Task objective »
Beneath this instruction is a listing. Transcribe from it only the stretch from the line with "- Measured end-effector" through the line with "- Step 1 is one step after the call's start", both end lines included, exactly as written.

────────────────────────────────────────

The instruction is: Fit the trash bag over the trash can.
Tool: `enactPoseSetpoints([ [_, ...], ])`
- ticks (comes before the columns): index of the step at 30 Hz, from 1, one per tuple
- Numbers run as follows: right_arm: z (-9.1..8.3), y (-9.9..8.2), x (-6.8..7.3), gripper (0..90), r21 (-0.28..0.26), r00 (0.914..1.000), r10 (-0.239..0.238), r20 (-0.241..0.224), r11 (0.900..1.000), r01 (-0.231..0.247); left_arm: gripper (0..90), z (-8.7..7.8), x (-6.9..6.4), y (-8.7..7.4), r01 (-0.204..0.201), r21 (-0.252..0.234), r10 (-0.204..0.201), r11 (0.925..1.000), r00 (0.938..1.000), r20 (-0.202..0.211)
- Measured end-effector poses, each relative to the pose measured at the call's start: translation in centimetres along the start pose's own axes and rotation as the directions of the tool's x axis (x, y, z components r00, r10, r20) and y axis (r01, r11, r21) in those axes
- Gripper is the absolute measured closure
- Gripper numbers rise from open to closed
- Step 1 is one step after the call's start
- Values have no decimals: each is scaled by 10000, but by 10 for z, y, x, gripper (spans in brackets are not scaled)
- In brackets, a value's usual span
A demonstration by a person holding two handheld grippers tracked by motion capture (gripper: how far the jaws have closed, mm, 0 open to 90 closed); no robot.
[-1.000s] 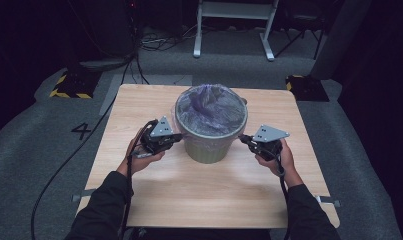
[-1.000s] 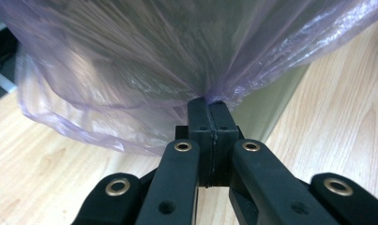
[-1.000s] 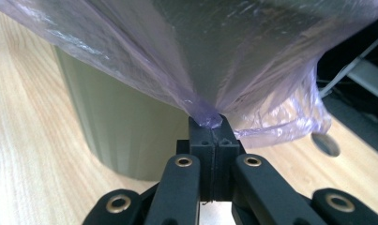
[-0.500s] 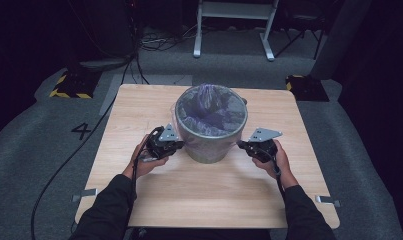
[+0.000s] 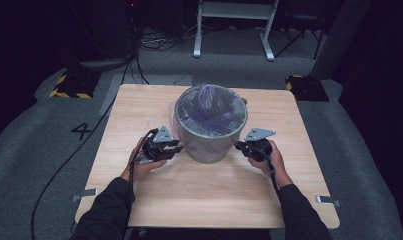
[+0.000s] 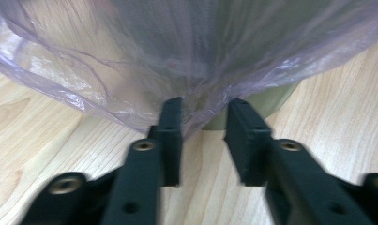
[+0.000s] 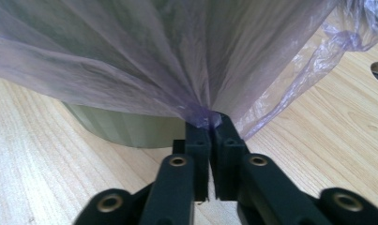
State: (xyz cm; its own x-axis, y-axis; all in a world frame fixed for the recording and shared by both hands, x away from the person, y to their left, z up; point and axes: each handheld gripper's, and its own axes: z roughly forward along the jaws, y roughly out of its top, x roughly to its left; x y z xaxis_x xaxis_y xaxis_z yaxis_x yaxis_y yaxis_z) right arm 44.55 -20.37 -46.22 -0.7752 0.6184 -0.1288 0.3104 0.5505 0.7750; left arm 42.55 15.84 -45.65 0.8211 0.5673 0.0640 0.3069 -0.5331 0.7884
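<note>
From above we see a square wooden table [image 5: 139, 200] with a round grey bin [image 5: 211, 131] standing at its middle, lined with a thin purple plastic bag [image 5: 209, 107] whose edge folds down over the rim and hangs along the outer wall. A person's dark-sleeved forearms come in from the bottom, one on each side of the bin.

At the left, the left gripper [image 5: 173, 148] sits low beside the bin's base. The high view is too small to show its jaws. In the left gripper view we see the left gripper [image 6: 203, 110] with its two black jaws standing apart; they have just been opening. A hanging fold of the bag [image 6: 177, 61] droops to their tips and into the gap, but the pads do not press on it. The grey bin wall [image 6: 266, 101] shows behind the plastic, resting on the table [image 6: 46, 154].

At the right, the right gripper [image 5: 239, 145] meets the bin's lower wall. In the right gripper view we see the right gripper [image 7: 207, 119] with jaws nearly together, pinching a gathered bunch of the bag [image 7: 154, 51], which fans upward, taut, from the tips. The bin [image 7: 121, 126] stands just behind, on the table [image 7: 32, 154].
</note>
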Motion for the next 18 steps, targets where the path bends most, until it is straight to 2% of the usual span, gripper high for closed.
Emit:
enactPoseSetpoints([
  [1,0,0,0,832,0,10000,0,0,10000,0,601,0,0,0,0,0,0,10000,10000,0],
  [2,-3,-2,0,753,-118,10000,12,-70,9999,-13,560,-3,-2,0,-63,-58,63,10000,10000,-69],
  [3,-3,-2,0,753,-118,10000,12,-70,9999,-13,560,-6,-4,-1,-111,-47,111,9999,9999,-95],
  [4,-4,-2,0,712,-146,9999,17,-116,9999,-18,533,-11,-7,-2,-159,-89,158,9998,9998,-127],
  [6,-11,-6,-2,604,-226,9997,174,-155,9996,-177,408,-19,-12,-4,-226,-92,224,9997,9995,-227],
  [7,-11,-6,-2,604,-226,9997,174,-155,9996,-177,408,-21,-14,-5,-231,-121,228,9997,9994,-251],
  [8,-17,-9,-3,528,-349,9990,349,-284,9987,-358,337,-29,-17,-9,-88,-241,81,9997,9996,-277],
  [9,-17,-9,-3,528,-349,9990,349,-284,9987,-358,302,-29,-17,-9,-88,-241,81,9997,9996,-277],
  [10,-24,-11,-6,452,-436,9981,570,-247,9974,-580,271,-34,-19,-12,39,-330,-48,9994,9996,-275],
  [11,-24,-11,-6,452,-436,9981,570,-247,9974,-580,271,-37,-20,-14,94,-383,-105,9992,9995,-294],
  [14,-38,-17,-10,378,-863,9942,1068,-139,9904,-1076,231,-47,-26,-24,280,-526,-308,9982,9981,-533],
  [15,-38,-17,-10,378,-863,9942,1068,-139,9904,-1076,219,-47,-26,-24,280,-526,-308,9982,9981,-533],
  [18,-49,-21,-13,311,-1199,9906,1366,-33,9834,-1360,191,-51,-32,-32,294,-549,-307,9981,9993,-218],
])
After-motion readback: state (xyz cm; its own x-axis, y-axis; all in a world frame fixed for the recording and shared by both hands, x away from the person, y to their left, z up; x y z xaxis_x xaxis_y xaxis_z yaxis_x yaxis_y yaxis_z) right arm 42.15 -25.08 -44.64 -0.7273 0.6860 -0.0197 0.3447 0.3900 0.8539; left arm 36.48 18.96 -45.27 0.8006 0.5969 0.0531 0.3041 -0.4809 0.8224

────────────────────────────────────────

Finished task »
- Measured end-effector poses, each relative to the pose measured at the call's start: translation in centimetres along the start pose's own axes and rotation as the directions of the tool's x axis (x, y, z components r00, r10, r20) and y axis (r01, r11, r21) in those axes
- Gripper is the absolute measured closure
- Gripper numbers rise from open to closed
- Step 1 is one step after the call's start

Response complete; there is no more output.